Requoting the Brooke posts as for the people who have not read them


----------



## JFTDWS (4 May 2012)

Mithras said:



			And it also begs the question why the Brooke is not doing more to improve practices when it has been in the locus for so long.
		
Click to expand...

Perhaps I misunderstand this comment - are you actually suggesting that a charity commited to providing veterinary care to equines should be diversifying into attempting to alter the prevalent religious beliefs in a region?

I'm not sure there aren't ethical issues with that, before you consider the logistical improbability of success


----------



## Mithras (4 May 2012)

patterdale said:



			They. Don't. Put. Them. Down. Over. There. 

Unless the owner was TOTALLY different from his peers, THIS would be the reason. 

Also, as previously stated, the horse did not die from it's visible injuries but from suspected internal injuries. 
So the owner was probably letting it 'take it's chance.' Not unusual, even among farm animals over here. 

The Brooke had to say SUSPECTED internal injuries as no PM was performed. However if a horse in an RTA dies after being hit but not from visible extreme trauma, it is a fairly safe assumption. Ask any vet.
		
Click to expand...

To be pedantic, we don't know what the owner said or wanted, or whether or not they were present.  The whole thing remains mysterious.

Why on earth are the Brooke not able to encourage euthanasia, after all the time they have spent in the region, in cases such as this?  Or indeed, to administer euthanasia and attribute it to natural causes, as a mercy?

And what kind of vet cannot make an attempt at diagnosing internal injuries from a RTA?

Furthermore, this description does not tally with the OP's description of the injuries.


----------



## Amymay (4 May 2012)

And what kind of vet cannot make an attempt at diagnosing internal injuries from a RTA?
		
Click to expand...

Got to agree with you on this point.


----------



## Mithras (4 May 2012)

JFTD said:



			Perhaps I misunderstand this comment - are you actually suggesting that a charity commited to providing veterinary care to equines should be diversifying into attempting to alter the prevalent religious beliefs in a region?

I'm not sure there aren't ethical issues with that, before you consider the logistical improbability of success 

Click to expand...

No.  Nice attempt at being deliberately inflammatory though.

Although I do think we are getting near the crux of the matter.
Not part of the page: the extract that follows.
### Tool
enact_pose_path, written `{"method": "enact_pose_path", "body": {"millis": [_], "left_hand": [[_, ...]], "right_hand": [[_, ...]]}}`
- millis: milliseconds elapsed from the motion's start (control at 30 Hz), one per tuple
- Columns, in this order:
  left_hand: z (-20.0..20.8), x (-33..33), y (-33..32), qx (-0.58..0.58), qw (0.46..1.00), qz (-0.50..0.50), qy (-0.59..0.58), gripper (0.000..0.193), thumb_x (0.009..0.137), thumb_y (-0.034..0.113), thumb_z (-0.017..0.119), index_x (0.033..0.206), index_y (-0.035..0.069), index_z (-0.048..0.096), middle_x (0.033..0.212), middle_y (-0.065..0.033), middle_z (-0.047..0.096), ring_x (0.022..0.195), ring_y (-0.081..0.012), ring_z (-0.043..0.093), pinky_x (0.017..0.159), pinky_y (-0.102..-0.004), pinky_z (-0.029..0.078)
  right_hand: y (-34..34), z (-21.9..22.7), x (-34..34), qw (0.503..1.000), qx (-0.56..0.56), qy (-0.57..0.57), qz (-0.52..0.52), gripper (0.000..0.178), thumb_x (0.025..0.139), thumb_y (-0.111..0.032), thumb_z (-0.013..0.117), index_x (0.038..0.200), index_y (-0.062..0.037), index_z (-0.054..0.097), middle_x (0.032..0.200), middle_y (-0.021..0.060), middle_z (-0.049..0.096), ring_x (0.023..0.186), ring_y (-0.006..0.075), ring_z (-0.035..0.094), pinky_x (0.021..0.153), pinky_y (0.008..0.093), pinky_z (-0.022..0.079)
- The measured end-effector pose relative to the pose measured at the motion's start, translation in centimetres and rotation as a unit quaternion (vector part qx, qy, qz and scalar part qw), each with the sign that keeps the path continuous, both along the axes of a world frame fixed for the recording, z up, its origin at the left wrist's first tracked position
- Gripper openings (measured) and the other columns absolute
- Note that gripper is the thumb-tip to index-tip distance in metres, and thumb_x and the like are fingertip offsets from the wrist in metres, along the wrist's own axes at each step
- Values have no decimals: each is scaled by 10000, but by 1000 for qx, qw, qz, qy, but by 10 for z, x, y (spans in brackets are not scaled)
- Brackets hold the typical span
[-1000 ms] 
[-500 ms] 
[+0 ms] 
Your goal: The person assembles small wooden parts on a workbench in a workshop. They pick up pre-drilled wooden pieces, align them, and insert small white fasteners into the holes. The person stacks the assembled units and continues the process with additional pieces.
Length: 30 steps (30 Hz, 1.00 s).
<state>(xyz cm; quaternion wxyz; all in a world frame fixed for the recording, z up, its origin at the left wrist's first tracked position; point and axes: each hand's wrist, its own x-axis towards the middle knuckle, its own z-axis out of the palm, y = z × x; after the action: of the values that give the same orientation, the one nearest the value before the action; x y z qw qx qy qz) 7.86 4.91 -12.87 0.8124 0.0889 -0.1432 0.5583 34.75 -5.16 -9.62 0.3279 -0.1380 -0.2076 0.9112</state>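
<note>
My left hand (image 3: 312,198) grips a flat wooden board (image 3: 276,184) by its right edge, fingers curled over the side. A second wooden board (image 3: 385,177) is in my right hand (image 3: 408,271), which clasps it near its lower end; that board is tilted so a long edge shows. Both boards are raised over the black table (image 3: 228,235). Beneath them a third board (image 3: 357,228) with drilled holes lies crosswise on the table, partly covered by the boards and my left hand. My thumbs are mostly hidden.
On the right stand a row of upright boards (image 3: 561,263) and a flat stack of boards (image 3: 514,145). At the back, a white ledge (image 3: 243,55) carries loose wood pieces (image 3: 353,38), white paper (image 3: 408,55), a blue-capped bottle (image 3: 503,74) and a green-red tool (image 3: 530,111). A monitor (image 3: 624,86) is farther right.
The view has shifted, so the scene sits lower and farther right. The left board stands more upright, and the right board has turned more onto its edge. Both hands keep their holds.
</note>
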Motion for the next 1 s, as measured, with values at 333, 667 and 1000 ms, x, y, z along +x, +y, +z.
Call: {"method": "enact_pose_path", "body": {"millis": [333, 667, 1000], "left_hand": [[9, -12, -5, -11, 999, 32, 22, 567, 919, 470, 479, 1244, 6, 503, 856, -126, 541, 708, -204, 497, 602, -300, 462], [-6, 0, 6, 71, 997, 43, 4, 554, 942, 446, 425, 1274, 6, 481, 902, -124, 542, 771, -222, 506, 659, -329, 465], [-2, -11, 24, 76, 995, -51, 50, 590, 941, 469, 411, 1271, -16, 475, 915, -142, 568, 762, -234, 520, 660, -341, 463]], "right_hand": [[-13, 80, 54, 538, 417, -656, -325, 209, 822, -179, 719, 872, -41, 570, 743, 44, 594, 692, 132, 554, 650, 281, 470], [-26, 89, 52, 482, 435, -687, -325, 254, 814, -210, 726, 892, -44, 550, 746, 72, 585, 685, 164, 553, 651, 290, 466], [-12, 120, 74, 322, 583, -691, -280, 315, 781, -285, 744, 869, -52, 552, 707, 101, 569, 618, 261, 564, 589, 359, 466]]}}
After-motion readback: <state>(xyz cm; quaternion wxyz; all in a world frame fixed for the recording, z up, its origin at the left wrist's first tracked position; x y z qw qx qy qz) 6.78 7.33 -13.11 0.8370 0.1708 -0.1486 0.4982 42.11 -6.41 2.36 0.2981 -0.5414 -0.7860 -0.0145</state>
Where do you draw the dividing line between caring for people and caring for animals?  Between placating animal's owners and providing mercy?  Its not at all unreasonable to expect a charity such as the Brooke to go some way towards changing mindsets as to humane treatment of animals.  You are talking about one very rigid interpretation of one tent of one religion in that region.  (which is probably to be expected from a "right on" HHOer, but nevertheless...).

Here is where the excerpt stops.